▶ Task item
Write out the entries again. Match each one exactly.

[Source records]
+++++
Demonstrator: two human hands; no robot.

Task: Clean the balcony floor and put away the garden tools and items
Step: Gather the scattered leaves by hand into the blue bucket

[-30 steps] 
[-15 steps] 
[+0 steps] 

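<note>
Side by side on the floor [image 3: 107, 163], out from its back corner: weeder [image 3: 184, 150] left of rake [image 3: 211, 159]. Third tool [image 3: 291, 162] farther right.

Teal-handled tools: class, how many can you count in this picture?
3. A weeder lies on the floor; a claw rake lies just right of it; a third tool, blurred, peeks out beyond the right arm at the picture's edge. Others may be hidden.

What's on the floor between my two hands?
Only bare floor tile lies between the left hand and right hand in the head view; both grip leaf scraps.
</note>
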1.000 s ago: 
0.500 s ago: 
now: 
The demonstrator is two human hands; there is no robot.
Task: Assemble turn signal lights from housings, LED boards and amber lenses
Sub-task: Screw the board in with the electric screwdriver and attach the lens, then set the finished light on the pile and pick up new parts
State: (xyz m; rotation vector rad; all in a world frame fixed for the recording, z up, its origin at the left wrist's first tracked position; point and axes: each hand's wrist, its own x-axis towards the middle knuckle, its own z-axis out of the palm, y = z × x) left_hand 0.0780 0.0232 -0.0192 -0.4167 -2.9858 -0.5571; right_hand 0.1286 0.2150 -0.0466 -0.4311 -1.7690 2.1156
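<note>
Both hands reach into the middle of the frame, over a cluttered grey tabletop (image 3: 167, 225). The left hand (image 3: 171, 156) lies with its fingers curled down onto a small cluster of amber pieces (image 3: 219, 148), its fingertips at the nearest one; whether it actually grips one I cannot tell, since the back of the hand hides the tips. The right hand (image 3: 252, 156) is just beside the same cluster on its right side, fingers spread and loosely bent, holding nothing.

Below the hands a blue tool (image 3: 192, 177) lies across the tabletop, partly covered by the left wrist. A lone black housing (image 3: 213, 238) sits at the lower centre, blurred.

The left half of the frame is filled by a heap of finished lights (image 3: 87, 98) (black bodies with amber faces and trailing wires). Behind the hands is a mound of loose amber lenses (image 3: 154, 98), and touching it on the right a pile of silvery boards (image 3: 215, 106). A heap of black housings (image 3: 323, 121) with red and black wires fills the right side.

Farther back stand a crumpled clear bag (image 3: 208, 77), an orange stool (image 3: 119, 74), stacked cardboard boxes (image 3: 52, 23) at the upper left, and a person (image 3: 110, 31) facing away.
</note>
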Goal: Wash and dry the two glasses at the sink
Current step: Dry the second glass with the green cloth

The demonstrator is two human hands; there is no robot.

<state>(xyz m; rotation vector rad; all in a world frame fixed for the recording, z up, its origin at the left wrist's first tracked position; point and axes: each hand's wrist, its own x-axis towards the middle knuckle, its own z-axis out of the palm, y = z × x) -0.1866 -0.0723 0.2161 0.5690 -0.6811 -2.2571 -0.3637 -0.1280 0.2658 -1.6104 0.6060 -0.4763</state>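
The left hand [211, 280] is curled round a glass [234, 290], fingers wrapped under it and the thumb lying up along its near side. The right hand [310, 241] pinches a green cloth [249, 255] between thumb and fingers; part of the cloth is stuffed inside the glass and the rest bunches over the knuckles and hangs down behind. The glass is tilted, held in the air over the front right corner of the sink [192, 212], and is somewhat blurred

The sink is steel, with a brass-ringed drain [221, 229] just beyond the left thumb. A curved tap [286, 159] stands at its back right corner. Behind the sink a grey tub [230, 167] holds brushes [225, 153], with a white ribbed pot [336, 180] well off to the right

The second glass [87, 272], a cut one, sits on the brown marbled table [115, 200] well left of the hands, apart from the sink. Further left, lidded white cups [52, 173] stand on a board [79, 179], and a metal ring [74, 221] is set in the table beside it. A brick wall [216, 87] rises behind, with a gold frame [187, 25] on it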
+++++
▶ Exercise result
Demonstrator: two human hands; no robot.

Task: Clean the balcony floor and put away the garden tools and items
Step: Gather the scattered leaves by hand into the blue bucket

[-30 steps] 
[-15 steps] 
[+0 steps] 

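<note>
Side by side on the floor [image 3: 107, 163], out from its back corner: weeder [image 3: 184, 150] left of rake [image 3: 211, 159]. Third tool [image 3: 291, 162] farther right.

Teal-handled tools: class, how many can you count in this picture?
3. A weeder lies on the floor; a claw rake lies just right of it; a third tool, blurred, peeks out beyond the right arm at the picture's edge. Others may be hidden.

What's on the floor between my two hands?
Only bare floor tile lies between the left hand and right hand in the head view; both grip leaf scraps.
</note>
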1.000 s ago: 
0.500 s ago: 
now: 
The demonstrator is two human hands; there is no robot.
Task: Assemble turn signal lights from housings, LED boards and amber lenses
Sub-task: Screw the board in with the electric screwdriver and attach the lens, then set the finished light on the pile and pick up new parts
State: (xyz m; rotation vector rad; all in a world frame fixed for the recording, z up, its origin at the left wrist's first tracked position; point and axes: each hand's wrist, its own x-axis towards the middle knuckle, its own z-axis out of the palm, y = z × x) left_hand 0.0780 0.0232 -0.0192 -0.4167 -2.9858 -0.5571; right_hand 0.1286 0.2150 -0.0466 -0.4311 -1.7690 2.1156
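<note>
Both hands reach into the middle of the frame, over a cluttered grey tabletop (image 3: 167, 225). The left hand (image 3: 171, 156) lies with its fingers curled down onto a small cluster of amber pieces (image 3: 219, 148), its fingertips at the nearest one; whether it actually grips one I cannot tell, since the back of the hand hides the tips. The right hand (image 3: 252, 156) is just beside the same cluster on its right side, fingers spread and loosely bent, holding nothing.

Below the hands a blue tool (image 3: 192, 177) lies across the tabletop, partly covered by the left wrist. A lone black housing (image 3: 213, 238) sits at the lower centre, blurred.

The left half of the frame is filled by a heap of finished lights (image 3: 87, 98) (black bodies with amber faces and trailing wires). Behind the hands is a mound of loose amber lenses (image 3: 154, 98), and touching it on the right a pile of silvery boards (image 3: 215, 106). A heap of black housings (image 3: 323, 121) with red and black wires fills the right side.

Farther back stand a crumpled clear bag (image 3: 208, 77), an orange stool (image 3: 119, 74), stacked cardboard boxes (image 3: 52, 23) at the upper left, and a person (image 3: 110, 31) facing away.
</note>
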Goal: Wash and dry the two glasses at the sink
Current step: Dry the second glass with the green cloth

The demonstrator is two human hands; there is no robot.

<state>(xyz m; rotation vector rad; all in a world frame fixed for the recording, z up, its origin at the left wrist's first tracked position; point and axes: each hand's wrist, its own x-axis towards the middle knuckle, its own z-axis out of the palm, y = z × x) -0.1866 -0.0723 0.2161 0.5690 -0.6811 -2.2571 -0.3637 -0.1280 0.2658 -1.6104 0.6060 -0.4763</state>
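The left hand [211, 280] is curled round a glass [234, 290], fingers wrapped under it and the thumb lying up along its near side. The right hand [310, 241] pinches a green cloth [249, 255] between thumb and fingers; part of the cloth is stuffed inside the glass and the rest bunches over the knuckles and hangs down behind. The glass is tilted, held in the air over the front right corner of the sink [192, 212], and is somewhat blurred

The sink is steel, with a brass-ringed drain [221, 229] just beyond the left thumb. A curved tap [286, 159] stands at its back right corner. Behind the sink a grey tub [230, 167] holds brushes [225, 153], with a white ribbed pot [336, 180] well off to the right

The second glass [87, 272], a cut one, sits on the brown marbled table [115, 200] well left of the hands, apart from the sink. Further left, lidded white cups [52, 173] stand on a board [79, 179], and a metal ring [74, 221] is set in the table beside it. A brick wall [216, 87] rises behind, with a gold frame [187, 25] on it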

No additional output will be generated.